The Baseline Team and Forward-Deployed Infrastructure Engineering at Palantir

Inside Look: The Baseline Team and Forward-Deployed Infrastructure Engineering at Palantir

At Palantir, our customers rely on our applications operating seamlessly across a variety of cloud providers, on-premises hardware, and both commercial and government networks. They need our platforms to function reliably in these diverse environments. This is where we, the Forward Deployed Infrastructure Engineering team — known as the Baseline team — step in. Amidst this complexity, our mission is ensuring seamless operations and fleet support to help enable our customers’ missions at every turn.

The Baseline team aims to reduce the complexity of our fleet as Palantir scales so that our product developers and customers can focus on achieving outcomes without worrying about the infrastructure and software. Operating at the intersection of innovation and reliability, we accomplish this through three main types of work: environment operations, product support, and infrastructure projects.

Environment Operations

Certain operations at Palantir are better managed by a team focused on the environment or fleet rather than individual Product Development (PD) teams. For instance, building new environments varies based on the platform a customer needs, the type of infrastructure, and whether the environment is on the commercial internet or a classified network, among other considerations. Centralizing this process within the Baseline team allows for consistent build automation and the ability to adapt to both the evolving needs of PD teams as well as Business Development (BD)-driven customer and infrastructure requirements.
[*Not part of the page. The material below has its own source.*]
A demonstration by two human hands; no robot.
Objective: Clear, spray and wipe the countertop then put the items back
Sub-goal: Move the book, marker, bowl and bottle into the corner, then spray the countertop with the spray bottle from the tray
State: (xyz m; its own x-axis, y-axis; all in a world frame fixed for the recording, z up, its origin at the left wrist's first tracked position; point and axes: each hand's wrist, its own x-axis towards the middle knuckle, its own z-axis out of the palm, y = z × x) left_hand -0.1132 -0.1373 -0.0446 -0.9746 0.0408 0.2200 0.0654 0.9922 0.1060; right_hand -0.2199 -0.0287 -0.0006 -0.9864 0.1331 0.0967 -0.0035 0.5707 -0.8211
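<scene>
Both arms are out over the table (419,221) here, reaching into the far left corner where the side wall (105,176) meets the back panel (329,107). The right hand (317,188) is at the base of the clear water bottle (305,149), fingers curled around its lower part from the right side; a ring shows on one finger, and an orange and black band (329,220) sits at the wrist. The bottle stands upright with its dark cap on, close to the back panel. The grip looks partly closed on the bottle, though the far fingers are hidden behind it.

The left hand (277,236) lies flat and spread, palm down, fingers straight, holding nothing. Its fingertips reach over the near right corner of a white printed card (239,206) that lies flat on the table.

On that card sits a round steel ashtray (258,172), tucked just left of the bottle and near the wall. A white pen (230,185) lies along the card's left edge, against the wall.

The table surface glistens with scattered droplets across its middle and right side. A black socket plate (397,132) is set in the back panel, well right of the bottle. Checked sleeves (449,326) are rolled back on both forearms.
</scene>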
When rolling out a new product to the fleet, we manage installations on hundreds of stacks every week. We have optimized this process to be automated whenever possible, doing so in a way that rolls out new products to less-risky environments first and moves on through phases to riskier environments on its way to deploying the product to the fleet. We have built out this automation to run within an internal instance of Foundry, including features like dashboards so anyone interested can track the rollout of a new product. This allows interested devs to see any issues that occurred during the rollout and ensures that these installs become part of the appropriate default platforms for future environment builds.
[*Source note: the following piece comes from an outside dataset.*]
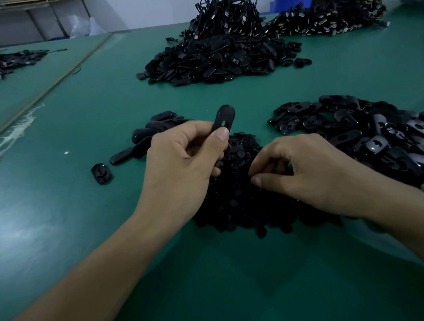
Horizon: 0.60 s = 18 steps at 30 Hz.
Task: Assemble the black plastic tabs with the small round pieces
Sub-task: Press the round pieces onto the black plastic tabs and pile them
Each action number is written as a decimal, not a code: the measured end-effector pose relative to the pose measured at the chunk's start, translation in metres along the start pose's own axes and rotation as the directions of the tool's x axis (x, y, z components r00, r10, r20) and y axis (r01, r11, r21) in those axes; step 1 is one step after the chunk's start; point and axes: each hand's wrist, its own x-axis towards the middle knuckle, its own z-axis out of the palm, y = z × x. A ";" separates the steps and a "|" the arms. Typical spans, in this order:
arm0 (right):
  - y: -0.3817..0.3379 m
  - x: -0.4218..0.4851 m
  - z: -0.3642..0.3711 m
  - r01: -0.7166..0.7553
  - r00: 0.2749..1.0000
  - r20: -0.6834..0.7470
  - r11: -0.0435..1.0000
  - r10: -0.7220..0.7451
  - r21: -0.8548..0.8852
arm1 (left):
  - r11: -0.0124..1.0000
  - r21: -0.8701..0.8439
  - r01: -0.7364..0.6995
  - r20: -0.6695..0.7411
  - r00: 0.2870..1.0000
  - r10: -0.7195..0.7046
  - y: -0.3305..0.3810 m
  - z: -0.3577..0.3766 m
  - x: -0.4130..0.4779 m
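One black plastic tab (225,119), judged light, stiff and slick, is pinched by its lower end in the left hand (178,168) above the heap of small round pieces (238,199), where the right hand (311,176) is set with fingers curled, its grasp undetermined.

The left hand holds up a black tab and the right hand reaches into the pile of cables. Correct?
No. The head view shows the right hand in the pile of small round pieces, not the cables far behind. The left hand holds the black tab.
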 end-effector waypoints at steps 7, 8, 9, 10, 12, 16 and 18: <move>0.002 0.002 0.002 -0.034 0.999 0.006 0.999 0.034 -0.013 | 0.999 -0.052 -0.011 -0.013 1.000 0.011 -0.001 0.002 0.000; 0.002 0.001 0.003 -0.039 0.999 -0.006 0.999 0.039 -0.015 | 0.998 -0.061 -0.015 -0.012 1.000 0.014 0.000 0.002 0.000; 0.002 0.001 0.003 -0.042 0.999 -0.023 0.999 0.042 -0.017 | 0.998 -0.067 -0.015 -0.011 1.000 0.014 0.000 0.001 0.000; 0.002 0.001 0.004 -0.043 0.998 -0.041 0.999 0.042 -0.024 | 0.998 -0.070 -0.009 -0.011 1.000 0.008 0.000 0.001 0.000; 0.003 0.000 0.003 -0.038 0.998 -0.057 0.999 0.036 -0.035 | 0.998 -0.063 0.008 -0.018 1.000 -0.009 -0.001 0.001 0.001; 0.004 -0.001 0.000 -0.013 1.000 -0.001 1.000 0.013 -0.004 | 0.999 -0.043 0.003 -0.040 0.999 -0.004 -0.002 -0.001 0.001; 0.004 -0.001 -0.001 0.000 1.000 0.010 1.000 0.000 -0.004 | 0.999 -0.034 0.007 -0.036 0.999 -0.008 -0.003 -0.001 0.002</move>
Another area where the Baseline team can engage in is with the rollout of new infrastructure types. For example, when Palantir’s deployment model changed from software running on VMs to software running on containerized platforms like Kubernetes, we played a crucial role. We built out some of the initial new environments running on containers, helped debug issues that come with setting up new infrastructure for the first time, and identified gaps in how we monitor or operate the new environments. We planned the best way to migrate to the new infrastructure, considered which environments could take on more risk, and migrated those first. We planned for how some of the more remote parts of our fleet that may need to be special-cased in some way for these migrations, getting ahead of potential edge cases.

Product Support

Baseline partners with PD teams to expand Palantir’s software footprint into new and challenging spaces. While PD teams are often directly responsible for the products they develop, this is not always feasible. For example, in remote and disconnected networks, some of which are classified, access is limited to individuals who may need to be trained and accredited, a process that can take many months. This is where the Baseline team comes in. We get accredited for access and provide the first line of support for these environments, eliminating the need for the entire PD team to go through the lengthy accreditation process.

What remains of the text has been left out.